When the inaguration was taking place, I was at school. I really wish I would've been able to see what was happening in Washington the whole day, because this event went down in history. Luckly, when Obama and Biden were about to take office, I was in my government class. I have government with Coach White, one of the best teachers I've had. I'm not sure what makes him a good teacher, but I'm able to stay focused and actually learn for the whole class period because he makes it so interesting. Anyways, he's obviously big into politics, and said we were going to watch as much of the inagural process as we could. We watched CNN I think it was, and we saw different views of the millions of people in Washington D.C.. It was amazing to see America come together like we did that day to witness such a life changing event in our history. We watched the prayer take place, WHICH I HATE, Aretha Franklin sing, and the orchestra thing play the song they composed for this event. (I hated the prayer because it's CLEARLY a violation of church and state, which Coach White reminded us about 4 times during the inaguration). I thought the songs were great, and they made the experience that much better.

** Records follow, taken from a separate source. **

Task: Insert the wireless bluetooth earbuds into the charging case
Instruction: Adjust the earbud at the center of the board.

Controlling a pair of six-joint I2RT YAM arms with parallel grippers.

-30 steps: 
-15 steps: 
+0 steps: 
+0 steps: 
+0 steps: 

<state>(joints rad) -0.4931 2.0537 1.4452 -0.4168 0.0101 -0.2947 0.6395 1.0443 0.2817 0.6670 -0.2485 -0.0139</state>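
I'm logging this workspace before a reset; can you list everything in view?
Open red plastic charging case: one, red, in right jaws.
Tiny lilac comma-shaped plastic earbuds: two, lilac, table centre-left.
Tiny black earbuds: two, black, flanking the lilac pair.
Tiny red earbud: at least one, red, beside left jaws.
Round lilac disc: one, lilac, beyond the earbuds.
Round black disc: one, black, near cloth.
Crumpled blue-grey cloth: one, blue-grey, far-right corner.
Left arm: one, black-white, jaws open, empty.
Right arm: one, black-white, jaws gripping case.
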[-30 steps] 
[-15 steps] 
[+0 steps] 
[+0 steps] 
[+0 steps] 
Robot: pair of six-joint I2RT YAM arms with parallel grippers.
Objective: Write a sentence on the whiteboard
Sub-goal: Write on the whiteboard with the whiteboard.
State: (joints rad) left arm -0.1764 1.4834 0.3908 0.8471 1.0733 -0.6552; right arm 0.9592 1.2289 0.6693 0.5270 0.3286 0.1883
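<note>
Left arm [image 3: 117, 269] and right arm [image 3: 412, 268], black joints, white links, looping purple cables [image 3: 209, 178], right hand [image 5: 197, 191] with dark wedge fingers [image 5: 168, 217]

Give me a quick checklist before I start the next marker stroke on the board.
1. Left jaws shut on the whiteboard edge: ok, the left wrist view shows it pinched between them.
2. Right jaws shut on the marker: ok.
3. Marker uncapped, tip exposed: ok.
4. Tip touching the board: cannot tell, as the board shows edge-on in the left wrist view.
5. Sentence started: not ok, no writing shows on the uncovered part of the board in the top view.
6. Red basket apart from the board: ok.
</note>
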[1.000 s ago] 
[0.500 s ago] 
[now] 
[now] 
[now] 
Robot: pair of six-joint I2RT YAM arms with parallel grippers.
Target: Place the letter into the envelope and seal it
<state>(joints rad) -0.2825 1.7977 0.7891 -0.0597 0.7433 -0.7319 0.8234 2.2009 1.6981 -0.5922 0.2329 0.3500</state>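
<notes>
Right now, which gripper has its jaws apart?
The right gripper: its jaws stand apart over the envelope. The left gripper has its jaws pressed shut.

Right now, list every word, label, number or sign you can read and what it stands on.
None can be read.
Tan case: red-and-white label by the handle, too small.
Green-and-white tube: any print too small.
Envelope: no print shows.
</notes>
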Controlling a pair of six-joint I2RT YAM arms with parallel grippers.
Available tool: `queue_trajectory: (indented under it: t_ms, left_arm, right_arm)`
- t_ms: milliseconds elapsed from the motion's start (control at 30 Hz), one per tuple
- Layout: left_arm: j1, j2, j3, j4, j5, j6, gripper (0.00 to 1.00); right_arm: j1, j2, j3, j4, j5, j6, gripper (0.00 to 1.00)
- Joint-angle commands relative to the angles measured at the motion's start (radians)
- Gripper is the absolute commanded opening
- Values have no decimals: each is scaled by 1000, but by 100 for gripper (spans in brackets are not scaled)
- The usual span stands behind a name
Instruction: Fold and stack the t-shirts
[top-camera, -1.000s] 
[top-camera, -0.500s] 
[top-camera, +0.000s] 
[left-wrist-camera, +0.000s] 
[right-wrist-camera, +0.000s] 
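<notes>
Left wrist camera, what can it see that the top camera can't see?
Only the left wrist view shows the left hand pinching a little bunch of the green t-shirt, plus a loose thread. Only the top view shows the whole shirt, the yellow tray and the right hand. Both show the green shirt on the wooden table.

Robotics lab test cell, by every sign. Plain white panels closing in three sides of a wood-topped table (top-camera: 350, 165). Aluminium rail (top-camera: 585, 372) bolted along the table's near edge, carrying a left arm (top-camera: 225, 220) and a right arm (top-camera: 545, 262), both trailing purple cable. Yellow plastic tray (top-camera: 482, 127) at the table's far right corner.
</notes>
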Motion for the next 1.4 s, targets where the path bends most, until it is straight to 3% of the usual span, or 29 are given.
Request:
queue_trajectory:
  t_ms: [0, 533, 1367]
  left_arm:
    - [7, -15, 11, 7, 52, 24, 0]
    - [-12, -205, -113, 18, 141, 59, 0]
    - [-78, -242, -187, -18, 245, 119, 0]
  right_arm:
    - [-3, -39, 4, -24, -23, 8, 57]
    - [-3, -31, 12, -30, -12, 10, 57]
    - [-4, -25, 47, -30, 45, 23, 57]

We got to see Biden and Obama be sworn in, which was cool. I knew right as Obama messed up the words that he was going to get a lot of greif for it, but hey if I was up there in front of that many people I'm sure I would mess up a couple words =] We also got the chance to see Obama's inagural address or whatever it was called, which was amazing. As he started his speech I immediately got goosebumps and the chills. I thought the speech was very well written, and he delivered it with great success. I don't think I would've changed anything about it.

During the election, I was for McCain. I didn't like Obama's ideals at first, but now I've changed my mind. I think Obama has a good head on his shoulders, and knows what he wants to accomplish during his presidency. Now, its just a matter of whether or not he follows through with those ideals. For all of you who did not support Obama during the election, and are still against him now, you need to wake up. Clearly McCain didn't win. Obama is now the president, and there's nothing to do about it. It's time to stop crabbing about the election, and get used to the fact that yes, we do have an Democratic African-American president, and yes he's here for 4 years. I'm sticking with the classic saying, "If you can't beat 'em, join 'em." And you should too.